Enforcing Modesty
Guys, summer is over. Can we please stop with the posts policing women’s bodies?
I’m not sure why but after years of relative silence the issue of women’s modesty has become “a thing” this year. It seems to have started with a fashion designer who made some vintage style swimsuits. I wasn’t going to talk about it initially because it’s not important, and there are too many unimportant things for me to write about all of them. I’m not stoked about my religion being used as a tool to sell clothes but I figured it would blow over with the end of swimsuit season and we would all move on. But here we are in fall and there is a whole new crop of viral posts making the rounds.
The newest one features a mom from here in Austin who bespeckles her article with glamor shots of her shirtless sons flexing while threatening the ban hammer on any and all teenage girls on the internet who arch their back for a photo, thereby causing her poor little boys to stumble. In linking, one friend of mine challenged “C’mon men, help your sisters in Christ by being truthful about how we really work.”
Well as Taylor Mali said, if you ask for it; I’ve got to give it to you.
Ladies, I’m a Christian man who struggles with lust. I want to believe that all women are created in God’s image to be loved and appreciated and cared for but that head knowledge doesn’t always reach my heart and sometimes I have a tendency to think of women not in terms of their value as individuals but in terms of their capacity to gratify me and satisfy my felt needs. This process in my head is called objectification. Turning full people with needs and wants and backstories in my imagination into objects that exist for me. That’s a problem, especially because it has a tendency to slip over into the real world and affect how I interact with women.
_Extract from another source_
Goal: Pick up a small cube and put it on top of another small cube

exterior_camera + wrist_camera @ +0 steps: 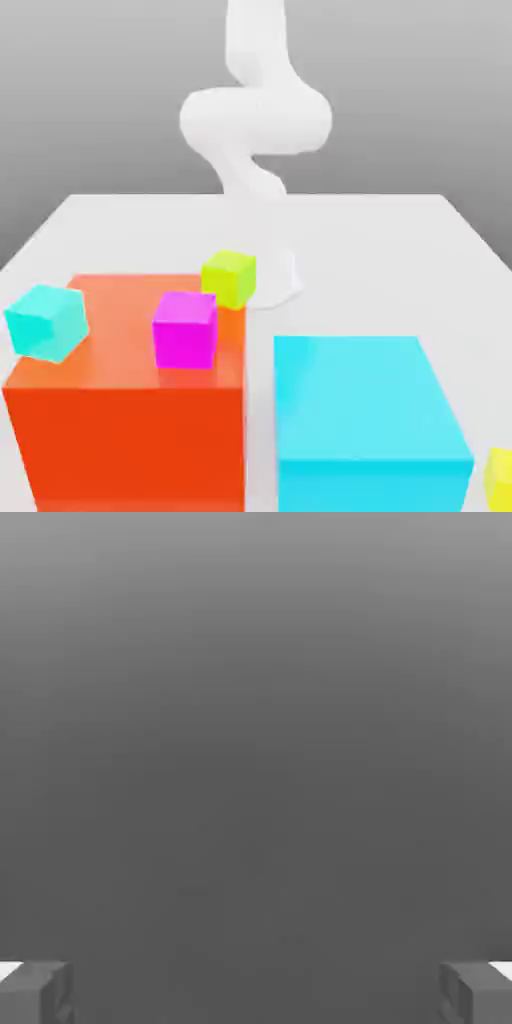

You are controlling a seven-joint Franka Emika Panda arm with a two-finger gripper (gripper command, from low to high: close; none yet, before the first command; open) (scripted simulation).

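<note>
You see a magenta-pink cube (185, 329) on a red block (125, 400), beside a cyan block (365, 420). A pure-yellow cube (500, 478) sits at the corner; the arm (255, 110) is white.

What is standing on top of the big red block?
On the big red block stands a small magenta-pink cube. A small cyan cube overlaps its corner; whether it rests there is unclear.

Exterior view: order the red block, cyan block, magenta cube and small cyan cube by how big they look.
1. Red block and big cyan block: alike, too close to rank.
2. Magenta cube and small cyan cube: far smaller, also about alike; differing nearness to the camera leaves their order unsure.
</note>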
But let me be clear about something. Objectification isn’t an accident. It’s not like stubbing my toe. It’s an inherent and ongoing sin in my life and I’m really really good at at. So good in fact that I have no trouble objectifying you in a one piece swimsuit. The glamor shots that I am getting from these Christian modesty blogs create no fewer thoughts and feelings in me than ordinary bikini pictures do, and if you are winking at me while trying to do your best Audrey Hepburn pose it will probably do a little more.
Needless to say if stopping me is your goal, and you are photographing yourself from the breasts down, with a hand reaching up your inner thigh, as if to say “this is a good swimsuit to take off”. You’ve failed completely.
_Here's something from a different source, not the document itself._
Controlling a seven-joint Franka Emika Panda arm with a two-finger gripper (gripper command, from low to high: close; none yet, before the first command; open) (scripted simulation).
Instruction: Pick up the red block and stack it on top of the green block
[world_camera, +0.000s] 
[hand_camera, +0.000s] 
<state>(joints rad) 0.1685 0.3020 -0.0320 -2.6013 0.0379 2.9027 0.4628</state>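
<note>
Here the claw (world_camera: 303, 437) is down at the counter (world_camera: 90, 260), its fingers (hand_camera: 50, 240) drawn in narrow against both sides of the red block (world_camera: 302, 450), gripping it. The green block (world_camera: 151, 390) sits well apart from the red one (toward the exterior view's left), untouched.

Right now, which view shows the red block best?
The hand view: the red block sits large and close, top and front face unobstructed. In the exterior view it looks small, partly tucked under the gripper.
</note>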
The good news for you is that that’s my problem. You don’t have to feel guilty for me objectifying you, I have to feel guilty for that. And that’s true no matter what you are wearing. If you want to help me, forgive me! And pray for me.
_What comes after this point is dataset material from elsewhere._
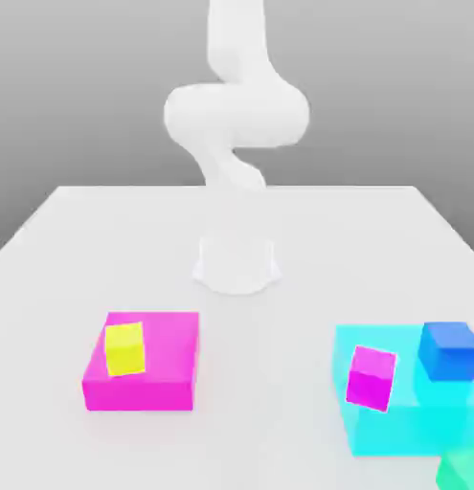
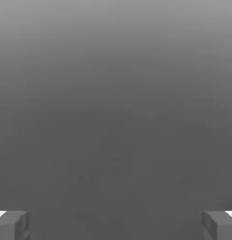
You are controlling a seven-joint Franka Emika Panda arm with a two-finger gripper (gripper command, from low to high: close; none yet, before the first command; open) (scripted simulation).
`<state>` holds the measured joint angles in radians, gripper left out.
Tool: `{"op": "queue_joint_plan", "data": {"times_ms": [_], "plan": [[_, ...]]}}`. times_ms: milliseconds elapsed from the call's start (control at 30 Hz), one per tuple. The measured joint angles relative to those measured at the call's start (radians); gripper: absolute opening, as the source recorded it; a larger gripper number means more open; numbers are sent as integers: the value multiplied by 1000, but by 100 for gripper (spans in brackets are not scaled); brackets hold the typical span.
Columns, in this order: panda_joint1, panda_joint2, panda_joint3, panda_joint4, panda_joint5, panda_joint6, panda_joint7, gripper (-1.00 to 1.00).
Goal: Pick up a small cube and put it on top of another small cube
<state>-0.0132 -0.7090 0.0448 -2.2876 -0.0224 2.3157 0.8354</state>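
The small green cube [image 1: 462,469] lies at the front edge of the exterior view's right, cut off by the picture's corner, just in front of a large cyan block [image 1: 413,426]. In the hand view my gripper [image 2: 116,226] is open, one fingertip [image 2: 12,226] far from the other with nothing between them and only plain grey behind. The white arm [image 1: 236,115] rises from its base [image 1: 237,263] at the table's middle and bends upward out of the picture.
A small magenta cube [image 1: 371,377] and a blue cube [image 1: 449,350] sit on the cyan block. On the exterior view's left a small yellow cube [image 1: 125,349] rests on a flat magenta block [image 1: 169,378]. All stand on the white table [image 1: 250,421].
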Motion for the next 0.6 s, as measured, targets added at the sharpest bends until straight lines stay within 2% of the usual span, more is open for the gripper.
{"op": "queue_joint_plan", "data": {"times_ms": [367,600], "plan": [[-26,404,180,56,-136,68,185,0],[4,659,251,91,-232,110,308,0]]}}
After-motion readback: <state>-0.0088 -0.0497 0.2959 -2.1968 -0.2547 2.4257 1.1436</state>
As to the culture that says it’s all on you, I feel a bit responsible for that too. Do you remember how I said objectification has a tendency to slip from my mind into the real world? Well I think it did. Somewhere along the line some men, probably in spiritual leadership like me, struggled with objectification, and it slipped into the real world and they decided that the best thing to do is cover these objects up so they could stop being such a problem for us. We decided that if only we could impose our will on you we could get our needs (for sexual purity) met more easily.
It was a dumb idea.
Now I’m not saying don’t be modest. I’m not saying you don’t know best what to wear. What I’m saying is quite the opposite. Wear what you want because you want to. Don’t let someone like me make you responsible for my sin.